What is being asked :: The listing below is the input. Say how many of its lines contain "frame", giving the number alone.

····················

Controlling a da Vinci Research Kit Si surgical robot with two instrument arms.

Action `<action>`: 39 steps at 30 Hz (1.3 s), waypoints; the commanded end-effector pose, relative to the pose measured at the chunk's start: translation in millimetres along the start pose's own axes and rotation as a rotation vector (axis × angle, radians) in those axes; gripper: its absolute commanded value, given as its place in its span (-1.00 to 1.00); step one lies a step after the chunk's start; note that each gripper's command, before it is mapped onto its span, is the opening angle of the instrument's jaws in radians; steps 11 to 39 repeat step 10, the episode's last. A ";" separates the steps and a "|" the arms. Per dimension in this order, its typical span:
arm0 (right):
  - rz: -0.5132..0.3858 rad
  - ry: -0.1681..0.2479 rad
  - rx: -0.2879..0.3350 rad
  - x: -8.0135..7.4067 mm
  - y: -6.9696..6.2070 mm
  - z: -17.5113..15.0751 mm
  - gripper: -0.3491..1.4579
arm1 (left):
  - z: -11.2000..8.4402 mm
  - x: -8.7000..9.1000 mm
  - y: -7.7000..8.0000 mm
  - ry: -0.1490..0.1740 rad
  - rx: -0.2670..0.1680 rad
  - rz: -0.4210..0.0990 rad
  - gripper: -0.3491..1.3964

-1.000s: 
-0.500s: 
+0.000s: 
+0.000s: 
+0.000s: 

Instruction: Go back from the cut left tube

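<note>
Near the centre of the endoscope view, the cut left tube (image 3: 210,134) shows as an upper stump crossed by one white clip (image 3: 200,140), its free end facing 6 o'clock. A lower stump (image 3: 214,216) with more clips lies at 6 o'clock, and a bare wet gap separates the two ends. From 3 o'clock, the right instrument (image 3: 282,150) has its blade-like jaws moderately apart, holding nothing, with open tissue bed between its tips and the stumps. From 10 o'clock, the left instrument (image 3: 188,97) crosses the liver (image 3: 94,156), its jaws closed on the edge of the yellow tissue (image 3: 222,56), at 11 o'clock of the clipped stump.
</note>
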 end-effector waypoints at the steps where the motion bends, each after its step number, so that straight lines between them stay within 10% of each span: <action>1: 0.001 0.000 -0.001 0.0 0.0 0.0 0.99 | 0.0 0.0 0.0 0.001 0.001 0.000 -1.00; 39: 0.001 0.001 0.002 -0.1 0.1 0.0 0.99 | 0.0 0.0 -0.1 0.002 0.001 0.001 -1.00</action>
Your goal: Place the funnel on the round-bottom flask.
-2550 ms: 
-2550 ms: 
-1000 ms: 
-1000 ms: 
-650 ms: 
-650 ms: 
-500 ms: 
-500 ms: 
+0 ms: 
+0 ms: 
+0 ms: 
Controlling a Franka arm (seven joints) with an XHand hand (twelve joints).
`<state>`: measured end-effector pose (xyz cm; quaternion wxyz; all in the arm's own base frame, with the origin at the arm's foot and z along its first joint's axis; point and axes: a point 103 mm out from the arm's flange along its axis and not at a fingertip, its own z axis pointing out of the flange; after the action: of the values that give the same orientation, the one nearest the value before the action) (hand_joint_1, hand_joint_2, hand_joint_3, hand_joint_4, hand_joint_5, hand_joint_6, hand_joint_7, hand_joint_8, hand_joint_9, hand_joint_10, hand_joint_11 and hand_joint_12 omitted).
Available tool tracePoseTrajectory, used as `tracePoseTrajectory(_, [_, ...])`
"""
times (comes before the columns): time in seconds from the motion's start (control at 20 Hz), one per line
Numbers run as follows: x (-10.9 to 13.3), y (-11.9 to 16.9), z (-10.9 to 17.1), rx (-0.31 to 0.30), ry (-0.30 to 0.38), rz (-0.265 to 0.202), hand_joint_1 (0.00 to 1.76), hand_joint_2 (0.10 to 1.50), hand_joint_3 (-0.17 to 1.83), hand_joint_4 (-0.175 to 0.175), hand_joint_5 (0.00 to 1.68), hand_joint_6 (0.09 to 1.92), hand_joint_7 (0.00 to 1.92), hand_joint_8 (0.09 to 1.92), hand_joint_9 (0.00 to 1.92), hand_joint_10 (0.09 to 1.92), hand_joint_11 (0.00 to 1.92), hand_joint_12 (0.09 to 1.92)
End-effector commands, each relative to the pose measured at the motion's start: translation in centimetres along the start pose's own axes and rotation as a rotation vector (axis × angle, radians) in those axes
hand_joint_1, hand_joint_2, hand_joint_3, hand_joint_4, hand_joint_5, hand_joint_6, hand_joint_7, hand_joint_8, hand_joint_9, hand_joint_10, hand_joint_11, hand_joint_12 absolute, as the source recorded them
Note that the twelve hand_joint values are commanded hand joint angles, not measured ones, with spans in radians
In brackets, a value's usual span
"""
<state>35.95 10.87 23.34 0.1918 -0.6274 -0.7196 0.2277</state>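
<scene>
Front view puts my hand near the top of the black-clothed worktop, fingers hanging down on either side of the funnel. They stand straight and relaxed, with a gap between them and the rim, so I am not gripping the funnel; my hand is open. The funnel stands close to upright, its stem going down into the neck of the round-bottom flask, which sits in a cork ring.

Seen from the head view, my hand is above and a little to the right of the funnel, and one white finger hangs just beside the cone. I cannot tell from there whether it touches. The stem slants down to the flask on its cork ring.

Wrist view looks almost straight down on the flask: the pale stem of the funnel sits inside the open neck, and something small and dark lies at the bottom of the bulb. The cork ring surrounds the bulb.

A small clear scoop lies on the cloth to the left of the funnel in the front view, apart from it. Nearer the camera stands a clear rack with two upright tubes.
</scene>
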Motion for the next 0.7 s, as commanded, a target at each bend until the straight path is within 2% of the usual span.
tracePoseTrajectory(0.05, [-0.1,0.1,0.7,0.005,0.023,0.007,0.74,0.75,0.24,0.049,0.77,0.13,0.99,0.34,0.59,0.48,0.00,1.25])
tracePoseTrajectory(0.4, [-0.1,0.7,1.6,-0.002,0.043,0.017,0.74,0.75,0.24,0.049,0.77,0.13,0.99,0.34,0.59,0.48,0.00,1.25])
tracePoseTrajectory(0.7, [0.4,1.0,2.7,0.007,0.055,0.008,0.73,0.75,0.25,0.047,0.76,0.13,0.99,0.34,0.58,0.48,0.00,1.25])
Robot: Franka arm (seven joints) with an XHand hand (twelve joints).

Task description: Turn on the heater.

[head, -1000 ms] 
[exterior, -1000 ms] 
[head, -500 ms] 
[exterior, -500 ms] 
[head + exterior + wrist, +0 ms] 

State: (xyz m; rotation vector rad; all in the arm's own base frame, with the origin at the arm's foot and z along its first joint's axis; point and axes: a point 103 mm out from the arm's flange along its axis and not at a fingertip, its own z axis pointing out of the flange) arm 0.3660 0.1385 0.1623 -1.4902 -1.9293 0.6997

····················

Task answer :: 2